[[ Supplied material open ]]
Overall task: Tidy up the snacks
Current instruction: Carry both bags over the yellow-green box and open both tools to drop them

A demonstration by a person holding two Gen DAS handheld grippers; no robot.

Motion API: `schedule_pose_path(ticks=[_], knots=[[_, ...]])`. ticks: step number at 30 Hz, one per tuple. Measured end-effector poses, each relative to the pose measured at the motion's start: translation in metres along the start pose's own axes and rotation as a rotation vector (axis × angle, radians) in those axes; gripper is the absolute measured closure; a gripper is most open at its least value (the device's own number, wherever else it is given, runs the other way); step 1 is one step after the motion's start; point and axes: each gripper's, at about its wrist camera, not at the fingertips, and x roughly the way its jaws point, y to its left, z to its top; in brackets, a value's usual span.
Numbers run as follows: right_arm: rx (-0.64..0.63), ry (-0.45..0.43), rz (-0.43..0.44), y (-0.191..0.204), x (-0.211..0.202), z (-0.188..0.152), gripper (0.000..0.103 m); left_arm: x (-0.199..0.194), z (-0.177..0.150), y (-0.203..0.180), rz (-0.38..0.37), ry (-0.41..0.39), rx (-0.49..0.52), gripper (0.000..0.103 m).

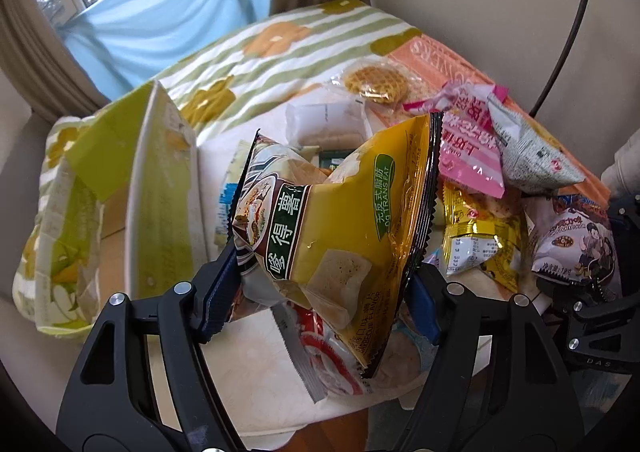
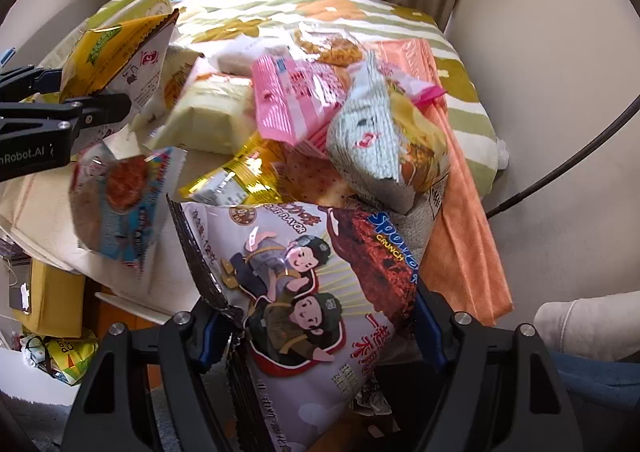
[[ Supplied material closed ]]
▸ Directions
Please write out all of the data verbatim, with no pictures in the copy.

▸ Worked solution
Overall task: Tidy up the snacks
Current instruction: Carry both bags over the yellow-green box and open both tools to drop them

A demonstration by a person holding two Gen DAS handheld grippers; no robot.

Motion API: `schedule_pose_path(ticks=[_], knots=[[_, ...]])`. ticks: step number at 30 Hz, one per tuple. Measured end-effector poses, each relative to the pose measured at the motion's start: translation in metres along the start pose's own axes and rotation as a rotation vector (axis × angle, radians) in those axes; gripper is the absolute measured closure; a gripper is most open at its least value (the device's own number, wherever else it is given, runs the other way); step 1 is one step after the motion's start; point and axes: each gripper's, at about its wrist camera, not at the fingertips, and x roughly the way its jaws point, y to its left, z to its top; in brackets, a value's usual span.
Numbers run as follows: right_arm: rx (-0.64..0.63), ry (-0.45..0.43), rz (-0.43..0.44), y (-0.191..0.204), x (-0.211..0.202), z (-0.188..0.152), gripper (0.000..0.103 m); left_arm: x (-0.199..0.194), z (-0.177..0.150), y (-0.203..0.180), rz (-0.38..0.37), ry (-0.41..0.39), rx (-0.49..0.52), gripper (0.000..0.103 m).

That completes the output.